▶

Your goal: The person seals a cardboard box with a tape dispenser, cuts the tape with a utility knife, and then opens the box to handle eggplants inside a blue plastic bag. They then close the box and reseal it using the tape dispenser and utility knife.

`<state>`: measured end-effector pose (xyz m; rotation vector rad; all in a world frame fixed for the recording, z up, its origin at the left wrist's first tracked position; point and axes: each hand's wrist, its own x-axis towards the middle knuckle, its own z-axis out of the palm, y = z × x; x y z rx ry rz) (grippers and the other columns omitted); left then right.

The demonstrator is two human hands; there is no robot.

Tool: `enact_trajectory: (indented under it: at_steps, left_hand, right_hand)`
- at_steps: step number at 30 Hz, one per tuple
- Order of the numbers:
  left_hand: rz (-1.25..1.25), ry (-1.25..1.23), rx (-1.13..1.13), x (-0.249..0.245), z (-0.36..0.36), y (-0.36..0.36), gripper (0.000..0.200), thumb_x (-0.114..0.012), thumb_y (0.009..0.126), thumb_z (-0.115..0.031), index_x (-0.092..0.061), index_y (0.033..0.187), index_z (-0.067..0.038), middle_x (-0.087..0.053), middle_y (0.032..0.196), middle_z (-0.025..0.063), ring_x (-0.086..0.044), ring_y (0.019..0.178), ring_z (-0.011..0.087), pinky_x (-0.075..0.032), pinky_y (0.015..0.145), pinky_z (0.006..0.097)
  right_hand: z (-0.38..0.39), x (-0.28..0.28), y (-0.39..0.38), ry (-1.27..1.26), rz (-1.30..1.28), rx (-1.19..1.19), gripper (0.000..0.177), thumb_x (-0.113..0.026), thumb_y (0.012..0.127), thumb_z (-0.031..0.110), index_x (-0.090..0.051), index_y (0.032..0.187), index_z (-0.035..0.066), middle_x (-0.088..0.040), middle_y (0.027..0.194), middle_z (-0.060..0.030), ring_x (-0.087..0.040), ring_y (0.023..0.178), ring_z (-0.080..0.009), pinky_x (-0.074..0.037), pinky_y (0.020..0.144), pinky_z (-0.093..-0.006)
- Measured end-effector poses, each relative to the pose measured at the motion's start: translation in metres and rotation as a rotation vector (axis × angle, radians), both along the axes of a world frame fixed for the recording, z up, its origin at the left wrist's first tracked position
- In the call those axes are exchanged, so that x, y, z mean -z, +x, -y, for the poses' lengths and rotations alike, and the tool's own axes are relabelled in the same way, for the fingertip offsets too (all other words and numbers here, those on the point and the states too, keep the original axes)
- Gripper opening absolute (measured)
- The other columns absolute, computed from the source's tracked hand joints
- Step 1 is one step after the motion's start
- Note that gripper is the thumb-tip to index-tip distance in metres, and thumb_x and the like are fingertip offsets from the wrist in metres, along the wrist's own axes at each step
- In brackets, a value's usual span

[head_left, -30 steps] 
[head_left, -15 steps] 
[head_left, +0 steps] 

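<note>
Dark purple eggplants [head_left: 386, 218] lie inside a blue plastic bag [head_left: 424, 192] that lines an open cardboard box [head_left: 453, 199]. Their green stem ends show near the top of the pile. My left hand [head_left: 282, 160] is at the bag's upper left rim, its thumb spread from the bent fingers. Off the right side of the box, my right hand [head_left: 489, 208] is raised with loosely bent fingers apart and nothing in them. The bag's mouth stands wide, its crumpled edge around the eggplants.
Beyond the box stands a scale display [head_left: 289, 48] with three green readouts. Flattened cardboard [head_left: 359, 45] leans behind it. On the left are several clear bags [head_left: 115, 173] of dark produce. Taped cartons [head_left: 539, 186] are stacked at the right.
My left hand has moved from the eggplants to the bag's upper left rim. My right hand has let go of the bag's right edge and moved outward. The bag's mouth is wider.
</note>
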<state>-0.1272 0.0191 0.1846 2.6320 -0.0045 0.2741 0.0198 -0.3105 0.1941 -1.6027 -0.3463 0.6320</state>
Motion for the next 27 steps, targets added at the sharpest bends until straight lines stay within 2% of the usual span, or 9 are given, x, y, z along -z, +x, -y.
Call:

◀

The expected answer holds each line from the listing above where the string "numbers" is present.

Reply:
- Order of the numbers:
- In the call those axes are exchanged, so that x, y, z mean -z, +x, -y, for the poses' lengths and rotations alike, and the tool's own axes are relabelled in the same way, for the fingertip offsets too (all other words and numbers here, those on the point and the states too, keep the original axes)

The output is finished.